PROBLEM DETAILS: When you reach the line with "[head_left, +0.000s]" in the listing below, transcribe it and each line after it up to and including the line with "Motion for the", exactly and with nothing else.
(Beginning of INFORMATION SHOWN)
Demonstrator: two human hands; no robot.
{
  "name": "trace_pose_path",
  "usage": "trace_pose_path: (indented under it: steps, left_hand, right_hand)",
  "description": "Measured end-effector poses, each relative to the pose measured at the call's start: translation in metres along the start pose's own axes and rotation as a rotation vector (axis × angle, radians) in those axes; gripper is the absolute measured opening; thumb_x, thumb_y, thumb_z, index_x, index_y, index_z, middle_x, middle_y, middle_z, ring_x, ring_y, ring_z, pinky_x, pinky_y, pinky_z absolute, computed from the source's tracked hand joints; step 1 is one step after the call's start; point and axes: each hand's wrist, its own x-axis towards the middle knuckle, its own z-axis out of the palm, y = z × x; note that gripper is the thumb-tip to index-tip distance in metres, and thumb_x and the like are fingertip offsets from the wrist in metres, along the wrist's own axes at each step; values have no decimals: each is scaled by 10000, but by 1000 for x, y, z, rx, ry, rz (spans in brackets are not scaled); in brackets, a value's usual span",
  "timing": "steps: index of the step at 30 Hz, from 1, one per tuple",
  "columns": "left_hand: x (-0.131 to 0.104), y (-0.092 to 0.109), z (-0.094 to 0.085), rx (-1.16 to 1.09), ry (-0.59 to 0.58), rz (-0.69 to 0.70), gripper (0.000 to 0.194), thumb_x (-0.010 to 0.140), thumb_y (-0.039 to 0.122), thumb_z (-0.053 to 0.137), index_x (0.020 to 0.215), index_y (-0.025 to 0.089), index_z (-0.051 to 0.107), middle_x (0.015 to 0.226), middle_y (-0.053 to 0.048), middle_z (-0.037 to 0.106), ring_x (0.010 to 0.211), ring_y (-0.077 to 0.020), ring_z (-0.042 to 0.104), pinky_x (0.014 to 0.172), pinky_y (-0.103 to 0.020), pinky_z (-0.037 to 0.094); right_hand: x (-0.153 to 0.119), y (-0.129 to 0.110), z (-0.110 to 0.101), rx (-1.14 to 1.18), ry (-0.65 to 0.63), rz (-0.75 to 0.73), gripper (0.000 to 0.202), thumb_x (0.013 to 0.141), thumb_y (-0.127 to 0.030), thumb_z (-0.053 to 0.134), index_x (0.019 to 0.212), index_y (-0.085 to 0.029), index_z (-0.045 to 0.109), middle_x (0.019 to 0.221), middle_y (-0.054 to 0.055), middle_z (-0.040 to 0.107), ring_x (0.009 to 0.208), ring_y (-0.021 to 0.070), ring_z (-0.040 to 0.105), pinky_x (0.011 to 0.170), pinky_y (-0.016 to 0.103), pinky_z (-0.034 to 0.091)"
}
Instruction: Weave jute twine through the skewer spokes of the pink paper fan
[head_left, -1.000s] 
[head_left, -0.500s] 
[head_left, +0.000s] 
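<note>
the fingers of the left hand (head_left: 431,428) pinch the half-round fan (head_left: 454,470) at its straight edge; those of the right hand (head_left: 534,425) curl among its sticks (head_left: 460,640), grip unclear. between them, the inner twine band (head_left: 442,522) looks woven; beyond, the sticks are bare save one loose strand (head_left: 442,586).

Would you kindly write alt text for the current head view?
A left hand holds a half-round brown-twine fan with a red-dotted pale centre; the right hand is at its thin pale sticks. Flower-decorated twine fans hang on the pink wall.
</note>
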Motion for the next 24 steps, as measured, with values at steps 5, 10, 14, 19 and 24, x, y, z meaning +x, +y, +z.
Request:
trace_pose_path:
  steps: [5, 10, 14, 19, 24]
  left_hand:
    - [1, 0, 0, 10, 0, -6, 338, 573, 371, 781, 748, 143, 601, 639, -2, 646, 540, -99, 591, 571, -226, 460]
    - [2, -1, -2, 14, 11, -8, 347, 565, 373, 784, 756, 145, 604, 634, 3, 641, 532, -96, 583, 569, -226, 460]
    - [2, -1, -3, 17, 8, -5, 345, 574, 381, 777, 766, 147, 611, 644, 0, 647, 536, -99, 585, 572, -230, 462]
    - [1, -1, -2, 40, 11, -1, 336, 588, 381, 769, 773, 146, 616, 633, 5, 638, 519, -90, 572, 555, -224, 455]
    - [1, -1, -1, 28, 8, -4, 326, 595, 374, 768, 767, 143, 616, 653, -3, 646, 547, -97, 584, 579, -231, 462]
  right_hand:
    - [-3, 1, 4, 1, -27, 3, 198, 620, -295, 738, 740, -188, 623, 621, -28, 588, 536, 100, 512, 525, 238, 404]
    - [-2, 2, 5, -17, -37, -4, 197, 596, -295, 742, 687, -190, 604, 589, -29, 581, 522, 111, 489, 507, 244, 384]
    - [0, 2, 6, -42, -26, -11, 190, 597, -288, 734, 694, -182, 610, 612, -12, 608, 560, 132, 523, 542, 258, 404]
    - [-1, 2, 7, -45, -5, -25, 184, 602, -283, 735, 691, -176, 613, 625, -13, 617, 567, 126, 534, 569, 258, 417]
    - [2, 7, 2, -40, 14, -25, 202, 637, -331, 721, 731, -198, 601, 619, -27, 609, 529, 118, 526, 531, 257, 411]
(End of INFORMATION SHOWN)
WRITTEN REPLY:
[head_left, +0.000s] 
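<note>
the fingers of the left hand (head_left: 431,428) pinch the half-round fan (head_left: 454,470) at its straight edge; those of the right hand (head_left: 534,425) curl among its sticks (head_left: 460,640), grip unclear. between them, the inner twine band (head_left: 442,522) looks woven; beyond, the sticks are bare save one loose strand (head_left: 442,586).

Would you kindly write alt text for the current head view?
A left hand holds a half-round brown-twine fan with a red-dotted pale centre; the right hand is at its thin pale sticks. Flower-decorated twine fans hang on the pink wall.
</note>
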Motion for the next 24 steps, as measured, with values at steps 5, 10, 14, 19 and 24, x, y, z meaning +x, +y, +z.

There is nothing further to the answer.